== Description of the task ==
Go through the listing beneath and show each line containing the string "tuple".

== Data provided ==

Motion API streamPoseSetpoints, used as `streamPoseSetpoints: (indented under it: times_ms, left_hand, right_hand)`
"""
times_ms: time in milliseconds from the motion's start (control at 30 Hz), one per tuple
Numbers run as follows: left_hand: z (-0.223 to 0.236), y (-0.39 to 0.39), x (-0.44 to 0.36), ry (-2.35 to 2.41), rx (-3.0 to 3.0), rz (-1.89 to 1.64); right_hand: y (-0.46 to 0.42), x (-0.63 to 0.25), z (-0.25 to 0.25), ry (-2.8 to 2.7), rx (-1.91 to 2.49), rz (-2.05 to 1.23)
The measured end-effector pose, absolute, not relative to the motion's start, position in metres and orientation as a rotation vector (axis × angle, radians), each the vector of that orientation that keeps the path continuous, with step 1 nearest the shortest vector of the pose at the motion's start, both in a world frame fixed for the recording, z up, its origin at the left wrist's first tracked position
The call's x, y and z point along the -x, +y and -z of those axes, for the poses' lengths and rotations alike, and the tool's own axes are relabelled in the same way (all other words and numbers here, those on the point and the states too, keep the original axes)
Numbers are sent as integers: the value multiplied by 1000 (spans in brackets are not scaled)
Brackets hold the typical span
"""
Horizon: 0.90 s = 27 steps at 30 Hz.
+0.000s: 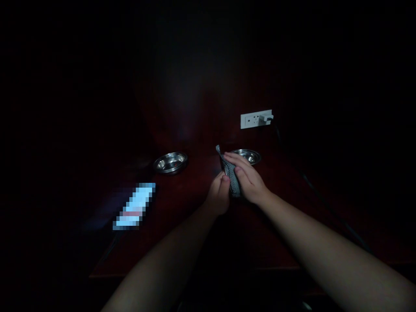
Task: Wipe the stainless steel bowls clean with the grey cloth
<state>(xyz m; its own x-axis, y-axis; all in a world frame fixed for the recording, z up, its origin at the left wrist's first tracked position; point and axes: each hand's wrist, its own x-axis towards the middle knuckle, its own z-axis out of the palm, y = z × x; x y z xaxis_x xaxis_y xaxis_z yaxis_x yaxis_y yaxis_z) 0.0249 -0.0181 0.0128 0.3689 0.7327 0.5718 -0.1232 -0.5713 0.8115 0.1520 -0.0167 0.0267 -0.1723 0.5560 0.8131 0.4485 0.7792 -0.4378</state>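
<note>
Between my two hands stands a folded cloth-like piece [232, 177] with a grey and black woven pattern, its top corner sticking up. My left hand [219, 195] grips its lower left side, with the thumb up against it. From the right, my right hand [248, 177] presses on it, the fingers close together along its face. Whether something lies inside the folds is too dark to make out. Just behind the right fingers, a shiny metal bowl [255, 155] is partly hidden.
Another metal bowl [170, 162] sits left of my hands on the dark red table [182, 208]. Nearer on the left lies a phone [134, 207] with a lit, pixelated screen. On the back wall is a white socket [248, 120] with a plug [265, 117]. A cable [334, 214] runs along the right.
</note>
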Motion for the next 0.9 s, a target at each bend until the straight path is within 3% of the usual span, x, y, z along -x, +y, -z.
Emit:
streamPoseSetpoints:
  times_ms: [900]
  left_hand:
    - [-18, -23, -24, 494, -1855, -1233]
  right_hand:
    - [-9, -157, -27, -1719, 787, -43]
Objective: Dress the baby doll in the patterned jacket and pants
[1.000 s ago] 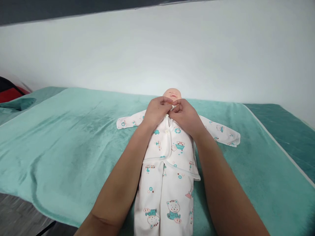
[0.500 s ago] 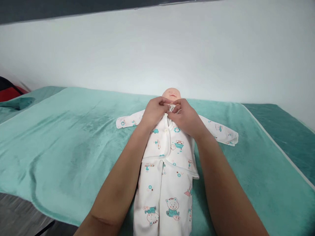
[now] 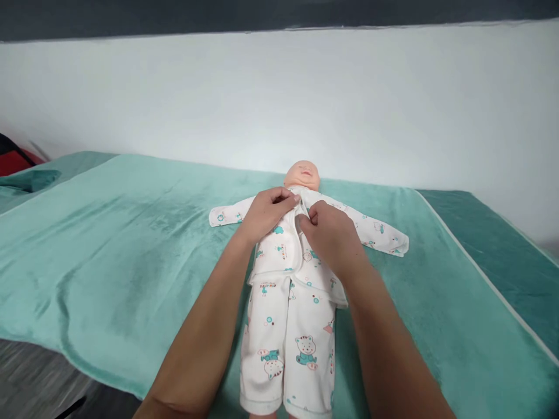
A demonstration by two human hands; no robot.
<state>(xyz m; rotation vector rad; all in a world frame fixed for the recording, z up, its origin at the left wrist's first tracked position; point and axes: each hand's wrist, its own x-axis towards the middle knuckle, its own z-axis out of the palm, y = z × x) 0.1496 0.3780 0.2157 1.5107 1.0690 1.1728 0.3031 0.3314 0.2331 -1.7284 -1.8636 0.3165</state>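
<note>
A baby doll [image 3: 302,173] lies on its back on a teal blanket [image 3: 122,244], head away from me. It wears a white printed shirt [image 3: 279,256] with sleeves spread out and matching trousers [image 3: 292,349]. My left hand [image 3: 267,212] pinches the left edge of the shirt front at the doll's chest. My right hand [image 3: 330,234] is closed on the right edge of the shirt front, just below the collar. Both hands meet at the shirt's opening.
The blanket covers a bed or table against a white wall [image 3: 279,99]. A darker green surface [image 3: 493,244] shows at the right. A red and black object [image 3: 13,157] sits at the far left edge.
Both hands have moved down from the doll's neck to its chest, the right hand lower. The view has tilted, showing more of the trousers.
</note>
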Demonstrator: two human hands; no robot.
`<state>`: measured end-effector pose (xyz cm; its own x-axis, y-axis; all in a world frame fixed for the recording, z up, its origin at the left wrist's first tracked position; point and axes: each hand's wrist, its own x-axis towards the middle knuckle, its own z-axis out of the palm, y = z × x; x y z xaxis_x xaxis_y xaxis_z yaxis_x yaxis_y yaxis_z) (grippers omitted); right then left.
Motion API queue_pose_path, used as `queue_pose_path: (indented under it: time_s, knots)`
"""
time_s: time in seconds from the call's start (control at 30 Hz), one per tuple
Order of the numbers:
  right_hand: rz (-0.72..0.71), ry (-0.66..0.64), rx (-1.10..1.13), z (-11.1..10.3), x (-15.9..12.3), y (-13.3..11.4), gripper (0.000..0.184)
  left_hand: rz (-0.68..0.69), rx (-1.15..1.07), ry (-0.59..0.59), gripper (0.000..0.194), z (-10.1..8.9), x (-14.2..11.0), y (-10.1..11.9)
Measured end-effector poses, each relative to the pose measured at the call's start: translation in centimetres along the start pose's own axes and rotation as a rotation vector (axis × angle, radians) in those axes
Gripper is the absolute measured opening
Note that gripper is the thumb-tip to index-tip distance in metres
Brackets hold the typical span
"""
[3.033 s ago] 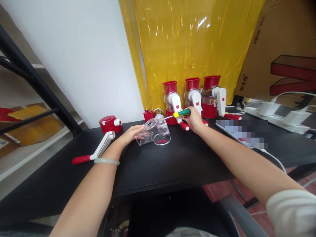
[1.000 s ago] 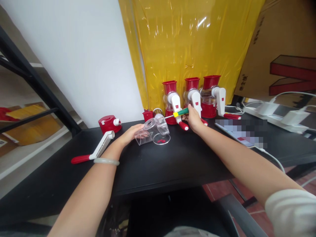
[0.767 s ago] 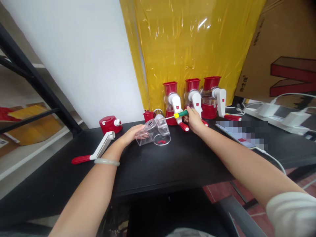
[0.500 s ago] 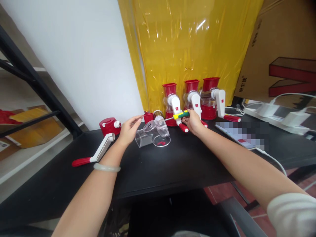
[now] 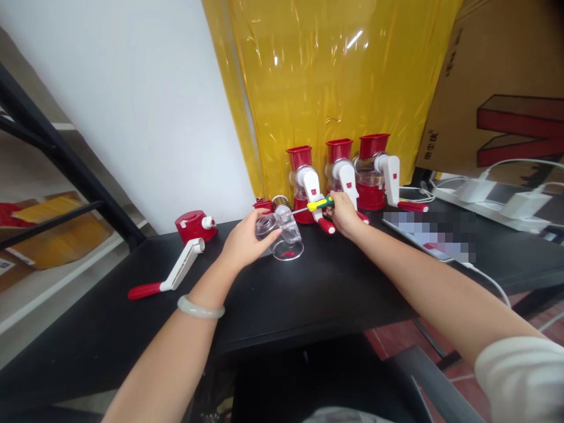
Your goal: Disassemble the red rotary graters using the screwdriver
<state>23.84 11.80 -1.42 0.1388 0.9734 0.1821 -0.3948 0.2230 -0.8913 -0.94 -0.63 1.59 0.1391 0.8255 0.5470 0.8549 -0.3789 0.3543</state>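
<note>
A clear plastic grater housing (image 5: 289, 228) lies on the black table, and my left hand (image 5: 249, 238) grips it with thumb and fingers around its round collar. The hand hides much of the housing's left end. My right hand (image 5: 345, 216) is closed around the green and yellow handle of a screwdriver (image 5: 321, 203). Its shaft points left, and the tip meets the right side of the housing. Small red pieces (image 5: 288, 254) show through the housing's round clear rim. Just behind are a metal grater drum (image 5: 281, 204) and a red hopper part (image 5: 262, 203).
Three assembled red and white rotary graters (image 5: 302, 182) stand at the back. A red base (image 5: 196, 227) and a loose crank handle (image 5: 178, 272) lie on the left. To the right are a phone (image 5: 416, 236) on a cable and a power strip (image 5: 493, 208).
My left hand let go of the housing's left end, lifted, then moved right and took hold of its round collar. The right hand keeps the screwdriver at nearly the same spot.
</note>
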Motion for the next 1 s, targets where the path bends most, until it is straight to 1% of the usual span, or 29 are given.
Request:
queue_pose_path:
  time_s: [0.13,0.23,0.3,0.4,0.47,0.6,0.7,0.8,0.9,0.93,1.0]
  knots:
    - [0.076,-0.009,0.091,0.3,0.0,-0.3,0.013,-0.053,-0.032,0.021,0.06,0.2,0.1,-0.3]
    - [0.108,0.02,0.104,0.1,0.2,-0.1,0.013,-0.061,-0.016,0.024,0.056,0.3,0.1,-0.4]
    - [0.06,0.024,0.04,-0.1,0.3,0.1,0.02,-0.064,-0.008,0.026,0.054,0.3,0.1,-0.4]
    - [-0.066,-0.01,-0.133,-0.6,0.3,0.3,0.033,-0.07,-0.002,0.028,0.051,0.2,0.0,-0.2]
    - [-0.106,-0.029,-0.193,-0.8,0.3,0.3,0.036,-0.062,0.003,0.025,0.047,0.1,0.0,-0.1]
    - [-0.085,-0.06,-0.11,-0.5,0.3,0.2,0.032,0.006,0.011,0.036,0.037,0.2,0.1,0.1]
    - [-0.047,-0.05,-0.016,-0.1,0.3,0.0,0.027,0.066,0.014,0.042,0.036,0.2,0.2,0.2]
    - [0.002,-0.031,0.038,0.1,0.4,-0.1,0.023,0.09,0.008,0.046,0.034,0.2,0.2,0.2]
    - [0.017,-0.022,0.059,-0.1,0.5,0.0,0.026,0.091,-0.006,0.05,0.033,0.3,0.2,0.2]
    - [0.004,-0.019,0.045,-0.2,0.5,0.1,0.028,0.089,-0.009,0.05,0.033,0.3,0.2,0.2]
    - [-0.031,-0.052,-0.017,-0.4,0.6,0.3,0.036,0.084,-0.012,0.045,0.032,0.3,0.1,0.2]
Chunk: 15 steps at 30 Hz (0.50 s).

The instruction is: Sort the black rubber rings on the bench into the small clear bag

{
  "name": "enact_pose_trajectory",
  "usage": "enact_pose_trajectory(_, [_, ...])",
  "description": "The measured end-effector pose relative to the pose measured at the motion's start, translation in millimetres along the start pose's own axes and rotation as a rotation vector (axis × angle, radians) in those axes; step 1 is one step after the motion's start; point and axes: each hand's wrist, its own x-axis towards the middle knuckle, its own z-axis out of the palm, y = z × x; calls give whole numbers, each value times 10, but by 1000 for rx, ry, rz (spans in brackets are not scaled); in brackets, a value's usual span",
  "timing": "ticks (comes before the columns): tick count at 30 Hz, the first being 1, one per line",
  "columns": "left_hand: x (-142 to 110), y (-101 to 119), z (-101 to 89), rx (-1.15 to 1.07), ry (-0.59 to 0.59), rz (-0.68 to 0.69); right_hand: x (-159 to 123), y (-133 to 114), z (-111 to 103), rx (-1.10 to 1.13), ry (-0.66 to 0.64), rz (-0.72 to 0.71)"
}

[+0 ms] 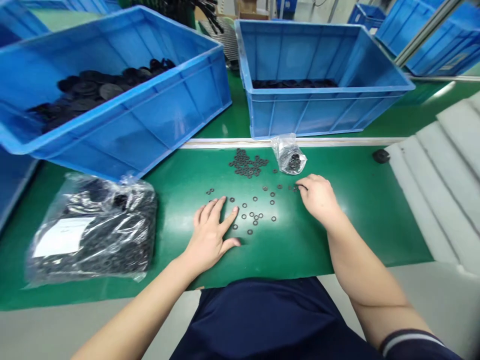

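Small black rings lie scattered over the green table between my two hands. My left hand rests palm down there, its fingers spread and its thumb stretched out, with rings around the fingertips. Over to the right, my right hand has its fingers drawn together at the table surface, right by a pair of small rings. Whether a ring is pinched between those fingertips is too small to make out. Farther back lies a dense cluster of the same rings. Beside it is a small clear bag with dark rings in it.
A large clear bag of black parts, with a white label, lies at the left. Two blue crates holding black discs stand along the back. White stacked panels and a black round piece are at the right.
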Motion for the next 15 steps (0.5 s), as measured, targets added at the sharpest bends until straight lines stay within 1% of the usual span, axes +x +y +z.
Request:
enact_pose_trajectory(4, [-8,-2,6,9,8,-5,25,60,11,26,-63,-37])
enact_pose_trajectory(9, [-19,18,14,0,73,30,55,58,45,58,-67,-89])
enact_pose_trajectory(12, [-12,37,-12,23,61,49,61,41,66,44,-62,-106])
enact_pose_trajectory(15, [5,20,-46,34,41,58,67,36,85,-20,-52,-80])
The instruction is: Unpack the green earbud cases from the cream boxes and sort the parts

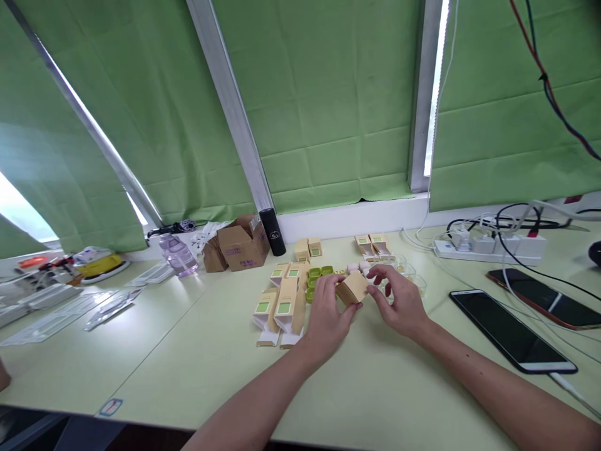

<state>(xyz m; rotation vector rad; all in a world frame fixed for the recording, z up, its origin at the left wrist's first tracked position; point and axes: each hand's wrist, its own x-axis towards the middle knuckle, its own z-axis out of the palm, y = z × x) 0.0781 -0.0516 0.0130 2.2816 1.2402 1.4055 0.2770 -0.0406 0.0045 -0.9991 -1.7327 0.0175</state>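
Note:
My left hand (325, 313) is wrapped around a small tan cardboard box (353, 288), held tilted just above the table. At the box's right edge, the thumb and forefinger of my right hand (398, 297) close on its corner. Left of my left hand lie several matching boxes (291, 304) with green windows, some with white end flaps open. Small green square cups (320, 272) sit behind my left hand, partly hidden by it. Pale pink-white pieces (359, 267) and clear round cups (407, 269) are behind my right hand.
Further back stand more tan boxes (308, 248), open-ended boxes (374, 247), a brown carton (243, 243) and a black cylinder (272, 232). A clear bottle (178, 255) is at left. Right are a phone (511, 329), another phone (549, 297) and a power strip (488, 247) with trailing cables.

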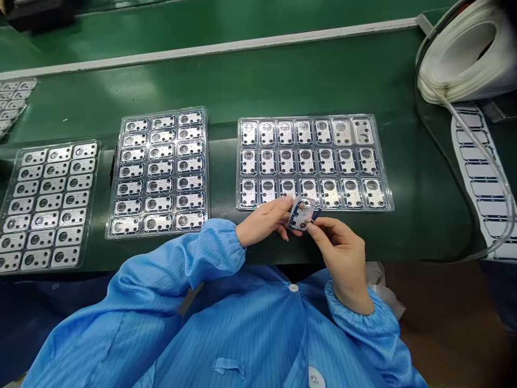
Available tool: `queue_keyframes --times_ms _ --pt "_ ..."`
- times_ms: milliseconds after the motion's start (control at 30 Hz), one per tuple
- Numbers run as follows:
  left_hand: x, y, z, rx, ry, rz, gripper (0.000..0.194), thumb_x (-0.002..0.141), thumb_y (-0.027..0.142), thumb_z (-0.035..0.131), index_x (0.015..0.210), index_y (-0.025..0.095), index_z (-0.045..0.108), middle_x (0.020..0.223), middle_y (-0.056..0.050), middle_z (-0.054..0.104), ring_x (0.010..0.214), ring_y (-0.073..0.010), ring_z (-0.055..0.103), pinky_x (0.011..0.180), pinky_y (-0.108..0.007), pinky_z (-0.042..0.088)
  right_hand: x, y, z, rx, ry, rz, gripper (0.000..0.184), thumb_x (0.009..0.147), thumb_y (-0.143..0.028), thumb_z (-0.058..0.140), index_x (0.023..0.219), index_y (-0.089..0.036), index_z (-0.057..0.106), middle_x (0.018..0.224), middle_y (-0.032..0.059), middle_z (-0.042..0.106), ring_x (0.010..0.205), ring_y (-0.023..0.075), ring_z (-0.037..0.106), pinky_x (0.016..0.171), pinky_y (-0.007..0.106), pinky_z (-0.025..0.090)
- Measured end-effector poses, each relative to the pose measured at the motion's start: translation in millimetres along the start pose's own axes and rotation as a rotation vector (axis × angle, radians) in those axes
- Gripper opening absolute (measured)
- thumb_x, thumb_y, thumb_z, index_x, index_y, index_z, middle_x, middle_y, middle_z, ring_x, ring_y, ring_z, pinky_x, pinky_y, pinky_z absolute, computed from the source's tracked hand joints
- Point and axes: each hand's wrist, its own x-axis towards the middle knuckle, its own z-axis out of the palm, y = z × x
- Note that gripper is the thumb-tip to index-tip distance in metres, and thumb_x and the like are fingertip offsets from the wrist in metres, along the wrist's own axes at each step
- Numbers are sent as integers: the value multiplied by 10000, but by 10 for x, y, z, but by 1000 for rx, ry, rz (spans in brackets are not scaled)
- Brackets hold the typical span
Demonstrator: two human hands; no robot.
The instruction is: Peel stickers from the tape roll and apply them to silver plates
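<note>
In front of my body, both hands hold a small silver metal plate (301, 214) with round holes and blue at its edges. My left hand (266, 218) is closed on the plate's left side, with the thumb along the top. From the right, my right hand (341, 250) pinches its lower right corner, where a dark blue edge sticks out. Just beyond my hands lies a clear plastic tray (386, 200) of similar plates. Most plates there show blue borders; two at its far right corner (362, 131) look plain silver.
Two more filled trays, a middle one (206, 178) and a left one (89, 215), lie to the left on the green bench (226, 86). At right stands a white roll (440, 67) with a cable (434, 143) and a strip of blue-edged labels (484, 188). A pale rail (210, 51) crosses the back.
</note>
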Motion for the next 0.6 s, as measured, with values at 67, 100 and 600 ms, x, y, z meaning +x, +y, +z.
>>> queue_keyframes --times_ms 67,100,600 --pt "3 2 1 0 2 2 750 858 739 439 1253 111 556 946 -133 714 789 -174 678 597 -233 489 4 -10 3 3 0 -4 212 810 -408 736 876 -207 720 824 37 721 730 185 656 647 296 541" --pt "4 4 1 -1 0 1 751 855 742 441 1248 113 559 946 -133 714 789 -172 678 597 -230 488 6 -14 3 3 1 -5 212 808 -408 736 871 -207 720 820 36 720 725 184 656 644 296 541" --pt "13 -9 -7 -20 -4 -9 744 836 749 467 1229 126 572 936 -117 704 796 -174 684 593 -225 489 8 -41 11 12 9 22 221 796 -416 740 872 -209 721 835 42 726 742 191 659 667 314 551"
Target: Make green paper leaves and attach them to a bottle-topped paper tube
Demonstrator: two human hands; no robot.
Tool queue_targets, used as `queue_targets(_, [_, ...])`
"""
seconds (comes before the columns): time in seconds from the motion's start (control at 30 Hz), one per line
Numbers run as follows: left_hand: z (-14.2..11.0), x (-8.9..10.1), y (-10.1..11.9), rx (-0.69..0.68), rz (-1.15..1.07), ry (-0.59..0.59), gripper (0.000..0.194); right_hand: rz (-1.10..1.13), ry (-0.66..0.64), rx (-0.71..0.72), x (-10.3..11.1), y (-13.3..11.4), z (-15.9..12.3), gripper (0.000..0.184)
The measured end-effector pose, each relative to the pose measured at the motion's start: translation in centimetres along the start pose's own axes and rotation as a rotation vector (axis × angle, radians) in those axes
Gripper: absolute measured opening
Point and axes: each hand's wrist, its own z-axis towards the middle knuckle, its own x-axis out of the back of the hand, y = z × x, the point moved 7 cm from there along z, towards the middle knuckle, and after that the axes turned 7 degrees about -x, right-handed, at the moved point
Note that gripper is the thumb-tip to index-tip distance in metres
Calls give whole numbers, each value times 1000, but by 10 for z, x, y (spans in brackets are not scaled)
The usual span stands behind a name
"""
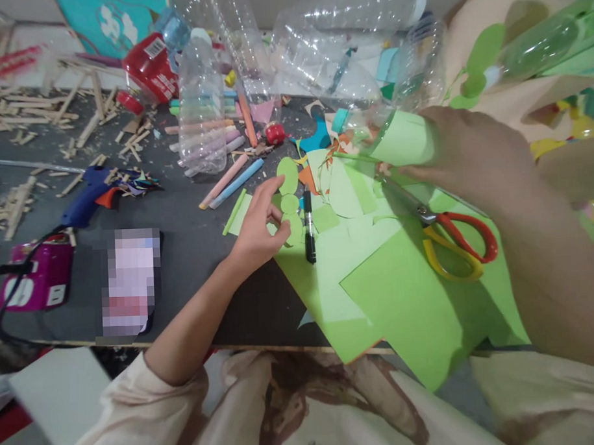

== Your response ==
times_ms: time in milliseconds from the motion's start (control at 30 Hz), one per tuple
time_s: time in seconds from the call's start (control at 30 Hz), one per tuple
- times_ms: milliseconds after the motion's start (control at 30 Hz), one per tuple

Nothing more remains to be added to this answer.